15. Iterative Data Processing on Big Data

Stefania Loredana Nita and Marius Mihailescu1

(1)Bucharest, Romania

We know that a computer application/product is scalable if it works as expected, even when its size or volume (or the size or volume of its environment) regarding data and computations has changed to improve the user’s computation necessities. In most situations, rescaling means increasing the volume or size of the computation capabilities. This is an important characteristic of cloud computing, which for big data in particular, helps because large amounts of data need to be manipulated, processed, cleaned, and analyzed; in many situations, increased computation capabilities are needed. Also, it is very important that the system run normally, even when, for example, a cluster node is down.

MapReduce is very powerful when the platform that implements it is part of a large scalable cluster. As you saw in previous chapters, in algorithms such as PageRank, data processing is done iteratively and the computations do not meet a specific stopping rule. This is not the case with MapReduce, which does not directly support iterative steps. But programmers could manually use this approach by emitting more MapReduce jobs and manipulating the executions through a driver program.

This chapter presents a nice solution to this Hadoop issue, proposed and implemented by Yingyi Bu et al in the original article HaLoop: Efficient iterative data processing on large clusters. It is called HaLoop.

Programming Model

Even if an iterative approach could be used in MapReduce , there are two impediments: the same data could be processed on more iterations (because data remains unchanged) and the stopping condition that checks whether a fixed point occurred (namely, to check if the same data is processed on two successive iterations).

The main architecture and functionalities of Hadoop are kept in HaLoop, which works as follows: the input and the output of the jobs are stored in HDFS. There is a master node that coordinates the slave nodes. When the client sends its jobs, the master node allocates a particular number of parallel tasks that need running over the slave nodes. In each slave node, a tracker monitors the execution of the jobs and communicates with the master node. There could be a map task or a reduce task. Figure 15-1 illustrates the similarities and differences between Hadoop and HaLoop.

A431532_1_En_15_Fig1_HTML.gif
Figure 15-1. Hadoop vs. HaLoop

MapReduce programs are optimized by HaLoop through catching the intermediary results between MapReduce jobs. This ends if a fixed point is achieved (i.e., two consecutive iterations have the same result).

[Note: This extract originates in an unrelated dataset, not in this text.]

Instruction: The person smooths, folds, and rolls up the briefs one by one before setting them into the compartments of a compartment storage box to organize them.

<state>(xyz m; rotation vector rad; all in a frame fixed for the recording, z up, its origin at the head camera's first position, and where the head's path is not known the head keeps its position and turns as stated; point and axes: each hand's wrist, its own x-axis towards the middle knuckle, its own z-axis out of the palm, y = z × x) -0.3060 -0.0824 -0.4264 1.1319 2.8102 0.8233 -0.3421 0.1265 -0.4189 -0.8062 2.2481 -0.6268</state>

In HaLoop it is possible to have an approximate fixed point in which the difference between the outputs of two successive iterations is less than a value given by the user, or the maximum number of iterations is achieved. The two types of approximate fixed points are useful in machine learning applications.

In HaLoop programs, the work of the programmer is to specify the loop body (i.e., one or more map-reduce steps). Specifying the termination rule and the data invariant for the loop is optional. The map and reduce functions are similar to those of standard MapReduce. In a HaLoop program, the following functions should be used.

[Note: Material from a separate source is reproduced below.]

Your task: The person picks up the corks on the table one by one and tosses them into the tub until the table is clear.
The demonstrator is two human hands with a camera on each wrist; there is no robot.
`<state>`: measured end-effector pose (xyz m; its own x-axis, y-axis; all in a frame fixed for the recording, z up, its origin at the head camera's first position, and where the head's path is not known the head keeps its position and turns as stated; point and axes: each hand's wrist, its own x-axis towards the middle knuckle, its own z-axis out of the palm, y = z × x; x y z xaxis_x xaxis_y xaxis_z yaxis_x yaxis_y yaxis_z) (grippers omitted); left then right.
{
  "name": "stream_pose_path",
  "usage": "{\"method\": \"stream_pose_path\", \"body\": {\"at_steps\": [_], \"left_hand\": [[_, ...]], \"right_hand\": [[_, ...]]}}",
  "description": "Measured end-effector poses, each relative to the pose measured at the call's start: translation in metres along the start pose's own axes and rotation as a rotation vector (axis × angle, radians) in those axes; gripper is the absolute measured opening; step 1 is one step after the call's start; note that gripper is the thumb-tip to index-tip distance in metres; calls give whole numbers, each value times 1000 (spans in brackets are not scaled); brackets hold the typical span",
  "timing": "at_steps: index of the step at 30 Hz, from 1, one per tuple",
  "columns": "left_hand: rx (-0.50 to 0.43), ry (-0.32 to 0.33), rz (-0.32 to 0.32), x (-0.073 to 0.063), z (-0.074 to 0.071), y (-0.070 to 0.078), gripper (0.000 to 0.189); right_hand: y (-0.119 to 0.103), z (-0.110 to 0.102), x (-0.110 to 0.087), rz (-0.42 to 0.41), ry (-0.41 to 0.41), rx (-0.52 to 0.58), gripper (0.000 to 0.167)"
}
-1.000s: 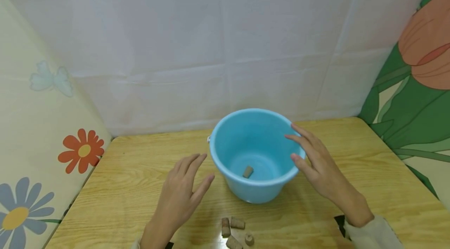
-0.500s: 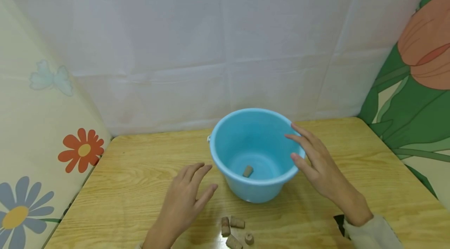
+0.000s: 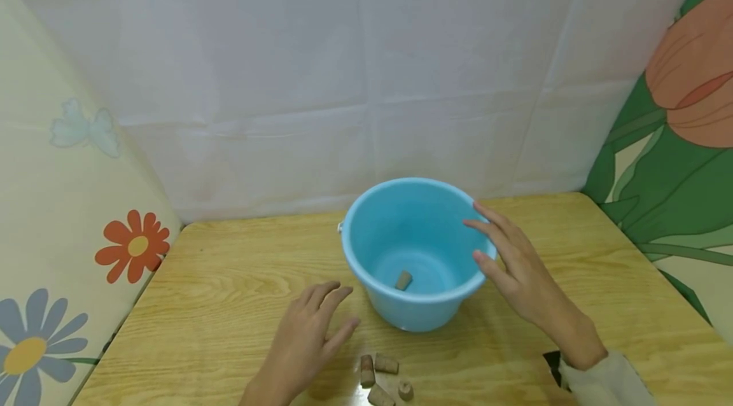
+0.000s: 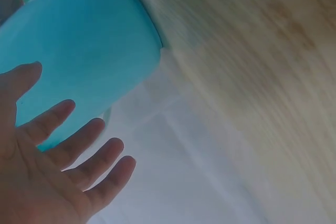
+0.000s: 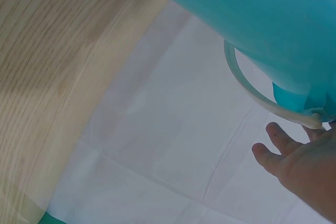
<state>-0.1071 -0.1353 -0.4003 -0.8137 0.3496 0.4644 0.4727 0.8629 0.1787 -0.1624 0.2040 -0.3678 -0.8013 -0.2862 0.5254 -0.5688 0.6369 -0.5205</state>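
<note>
A light blue bucket [image 3: 416, 314] stands upright on the wooden table, with one cork [image 3: 404, 280] lying on its bottom. My right hand [image 3: 518, 272] is at the bucket's right rim, thumb and fingertips reaching over the edge with fingers loosely extended. In the right wrist view two fingers [image 5: 278, 139] lie outside, below the pale handle [image 5: 257, 95]. My left hand [image 3: 309, 336] hovers left of the bucket, fingers spread and holding nothing; its bare palm [image 4: 37, 187] shows in the left wrist view. Several corks, including a reddish-brown cork [image 3: 367, 370] and an end-on cork [image 3: 405, 390], lie in front of the bucket.
The wooden table [image 3: 229, 291] ends at a white cloth backdrop [image 3: 258, 75] behind the bucket. A flower-printed panel [image 3: 57, 202] borders the left side, and a tulip-printed panel [image 3: 681, 170] the right.
My left hand has moved down and slightly right, nearer the loose corks. The right hand, bucket and corks have stayed in place.
</note>
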Motion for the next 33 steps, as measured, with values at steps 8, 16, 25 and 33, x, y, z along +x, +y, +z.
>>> {"method": "stream_pose_path", "body": {"at_steps": [8,16,25,33], "left_hand": [[-28,-102,-27,-4,1,3,41],[-29,-167,-8,-8,4,4,40],[-66,-279,10,-11,6,4,41],[-89,-362,29,-15,8,2,49]], "right_hand": [[0,0,0,-3,4,3,42],[-1,0,0,-7,6,-2,42],[0,1,-1,-5,4,0,43],[0,1,-1,-4,7,6,44]]}}
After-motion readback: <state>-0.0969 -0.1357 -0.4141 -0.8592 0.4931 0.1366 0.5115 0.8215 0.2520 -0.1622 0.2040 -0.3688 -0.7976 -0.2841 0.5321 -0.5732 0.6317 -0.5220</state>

  • The map function takes as input a pair (key, value) and outputs an intermediate pair (in_key, in_value);

  • The reduce function takes as input the intermediate pair (in_key, in_value) and outputs the final pair (out_key, out_value). There is a new parameter used for cached invariant values corresponding to in_key.

  • AddMap and AddReduce contain a loop body in which there are multiple map-reduce steps. Every map/reduce function has a corresponding integer that shows the order of the step associated with AddMap/AddReduce.

HaLoop’s default state is dedicated to testing if the current iteration is equal with the previous iteration. In this way it is determined when the computation should be terminated. To specify a specific point as a condition, the programmer should use these functions.

  • The SetFixedPointThreshold function fixes a bound on the distance that is situated between the current iteration and the next iteration. The computation continues while the threshold is not excedeed and the fix point is not reached.

  • The ResultDistance function computes the distance between out_values sets that share the same out_key. v i is an out_value set from the reducer output of the current iteration. v i-1 an out_value set from the previous iteration’s reducer output. The distance between the reducer outputs of the current iteration, I, and the last iteration, i-1, represents the sum of ResultDistance for each of the keys.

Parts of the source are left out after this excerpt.